--- Records for this exercise Enclosed Below ---

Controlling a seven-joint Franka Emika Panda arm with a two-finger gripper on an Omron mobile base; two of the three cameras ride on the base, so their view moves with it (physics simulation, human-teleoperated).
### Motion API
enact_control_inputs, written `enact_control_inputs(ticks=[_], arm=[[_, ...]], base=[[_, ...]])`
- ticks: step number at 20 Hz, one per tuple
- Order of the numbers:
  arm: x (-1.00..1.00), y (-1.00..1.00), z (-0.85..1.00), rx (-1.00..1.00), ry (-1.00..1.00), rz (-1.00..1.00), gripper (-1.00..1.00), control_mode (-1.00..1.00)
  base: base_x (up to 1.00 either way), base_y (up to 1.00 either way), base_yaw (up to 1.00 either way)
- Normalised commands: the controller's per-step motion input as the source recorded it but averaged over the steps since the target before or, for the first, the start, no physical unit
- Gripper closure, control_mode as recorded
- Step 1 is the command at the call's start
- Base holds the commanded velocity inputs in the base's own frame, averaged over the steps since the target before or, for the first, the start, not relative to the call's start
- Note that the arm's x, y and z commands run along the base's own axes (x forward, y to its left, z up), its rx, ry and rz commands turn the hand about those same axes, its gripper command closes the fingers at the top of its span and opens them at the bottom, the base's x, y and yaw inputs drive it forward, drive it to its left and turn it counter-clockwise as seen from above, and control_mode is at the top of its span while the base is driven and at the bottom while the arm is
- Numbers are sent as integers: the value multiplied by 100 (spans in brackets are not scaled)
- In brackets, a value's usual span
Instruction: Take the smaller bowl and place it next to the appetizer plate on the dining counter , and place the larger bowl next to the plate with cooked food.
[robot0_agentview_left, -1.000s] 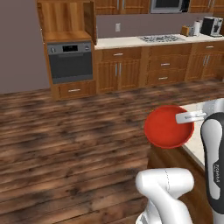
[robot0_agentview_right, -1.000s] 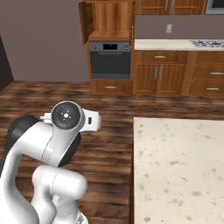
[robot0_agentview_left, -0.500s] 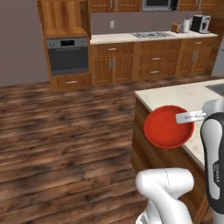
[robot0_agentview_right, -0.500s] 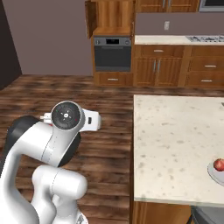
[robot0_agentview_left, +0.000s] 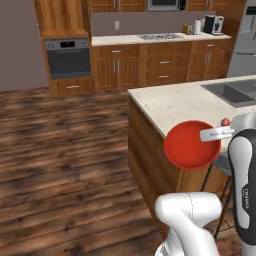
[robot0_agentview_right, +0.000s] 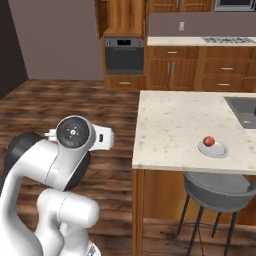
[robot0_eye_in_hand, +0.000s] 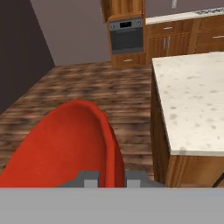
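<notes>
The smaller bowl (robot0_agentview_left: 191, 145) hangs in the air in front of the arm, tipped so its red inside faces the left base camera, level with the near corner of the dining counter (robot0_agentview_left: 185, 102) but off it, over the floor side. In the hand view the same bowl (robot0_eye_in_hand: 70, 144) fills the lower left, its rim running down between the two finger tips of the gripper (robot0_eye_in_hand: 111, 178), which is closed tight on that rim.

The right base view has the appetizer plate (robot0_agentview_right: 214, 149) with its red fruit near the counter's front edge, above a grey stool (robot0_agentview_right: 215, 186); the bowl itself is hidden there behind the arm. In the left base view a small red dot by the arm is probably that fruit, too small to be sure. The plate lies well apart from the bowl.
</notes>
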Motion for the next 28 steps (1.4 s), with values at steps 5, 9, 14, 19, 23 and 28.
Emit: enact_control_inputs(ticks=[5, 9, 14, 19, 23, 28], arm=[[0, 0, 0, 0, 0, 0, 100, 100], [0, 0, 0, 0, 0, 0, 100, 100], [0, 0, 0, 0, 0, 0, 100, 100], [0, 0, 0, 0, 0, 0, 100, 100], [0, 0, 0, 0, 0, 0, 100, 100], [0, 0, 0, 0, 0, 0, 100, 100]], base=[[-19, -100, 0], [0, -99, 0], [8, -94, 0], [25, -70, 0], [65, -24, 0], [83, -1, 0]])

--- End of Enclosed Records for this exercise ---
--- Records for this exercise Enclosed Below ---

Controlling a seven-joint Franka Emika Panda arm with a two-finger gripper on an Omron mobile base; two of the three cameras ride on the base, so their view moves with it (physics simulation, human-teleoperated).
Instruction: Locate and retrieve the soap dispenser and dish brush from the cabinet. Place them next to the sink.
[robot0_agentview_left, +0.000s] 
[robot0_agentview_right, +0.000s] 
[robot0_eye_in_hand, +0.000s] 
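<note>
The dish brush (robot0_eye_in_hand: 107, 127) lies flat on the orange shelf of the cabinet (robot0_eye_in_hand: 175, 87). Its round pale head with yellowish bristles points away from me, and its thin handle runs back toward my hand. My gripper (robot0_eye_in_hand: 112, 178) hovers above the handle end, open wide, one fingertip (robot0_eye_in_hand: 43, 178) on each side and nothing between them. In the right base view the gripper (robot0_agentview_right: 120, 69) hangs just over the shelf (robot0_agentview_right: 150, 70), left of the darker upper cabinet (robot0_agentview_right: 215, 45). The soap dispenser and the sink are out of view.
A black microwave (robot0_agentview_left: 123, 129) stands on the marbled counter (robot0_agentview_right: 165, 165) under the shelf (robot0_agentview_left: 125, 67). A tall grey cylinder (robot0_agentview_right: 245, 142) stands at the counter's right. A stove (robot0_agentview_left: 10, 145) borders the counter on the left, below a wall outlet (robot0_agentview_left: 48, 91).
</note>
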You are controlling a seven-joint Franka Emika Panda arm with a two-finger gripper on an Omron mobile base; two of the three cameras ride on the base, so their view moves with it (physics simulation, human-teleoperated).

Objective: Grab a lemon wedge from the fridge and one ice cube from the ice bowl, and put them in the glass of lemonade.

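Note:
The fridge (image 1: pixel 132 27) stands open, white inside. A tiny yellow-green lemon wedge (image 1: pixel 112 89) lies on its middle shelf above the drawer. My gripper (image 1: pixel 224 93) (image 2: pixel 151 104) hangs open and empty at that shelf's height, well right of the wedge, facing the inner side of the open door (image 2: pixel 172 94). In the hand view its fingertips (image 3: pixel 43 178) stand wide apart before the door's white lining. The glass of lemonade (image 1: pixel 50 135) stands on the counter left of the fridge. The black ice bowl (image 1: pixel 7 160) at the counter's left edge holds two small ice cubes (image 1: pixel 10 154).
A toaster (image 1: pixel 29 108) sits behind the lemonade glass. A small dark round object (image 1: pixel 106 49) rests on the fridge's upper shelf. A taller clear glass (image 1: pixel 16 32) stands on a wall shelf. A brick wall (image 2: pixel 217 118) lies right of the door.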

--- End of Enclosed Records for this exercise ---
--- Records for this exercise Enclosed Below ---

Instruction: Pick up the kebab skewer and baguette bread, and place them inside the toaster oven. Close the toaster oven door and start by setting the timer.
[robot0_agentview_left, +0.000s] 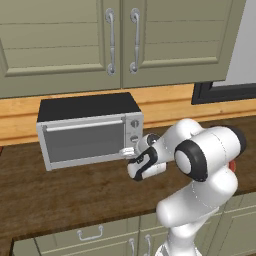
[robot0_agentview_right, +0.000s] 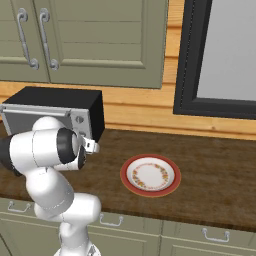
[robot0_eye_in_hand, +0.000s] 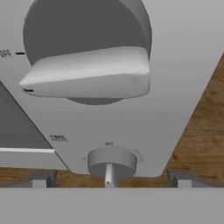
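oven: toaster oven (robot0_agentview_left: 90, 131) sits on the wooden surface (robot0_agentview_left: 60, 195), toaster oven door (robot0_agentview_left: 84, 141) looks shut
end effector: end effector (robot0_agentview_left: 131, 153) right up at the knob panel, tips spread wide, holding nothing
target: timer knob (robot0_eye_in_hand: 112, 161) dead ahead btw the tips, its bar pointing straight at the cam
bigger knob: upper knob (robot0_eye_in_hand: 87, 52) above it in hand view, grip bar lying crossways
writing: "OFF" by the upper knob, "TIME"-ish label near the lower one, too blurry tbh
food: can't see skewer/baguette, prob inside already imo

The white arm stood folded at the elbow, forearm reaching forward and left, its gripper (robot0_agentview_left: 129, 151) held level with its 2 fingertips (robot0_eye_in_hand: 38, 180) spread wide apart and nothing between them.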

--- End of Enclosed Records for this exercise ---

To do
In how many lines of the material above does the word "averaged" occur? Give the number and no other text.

The answer
2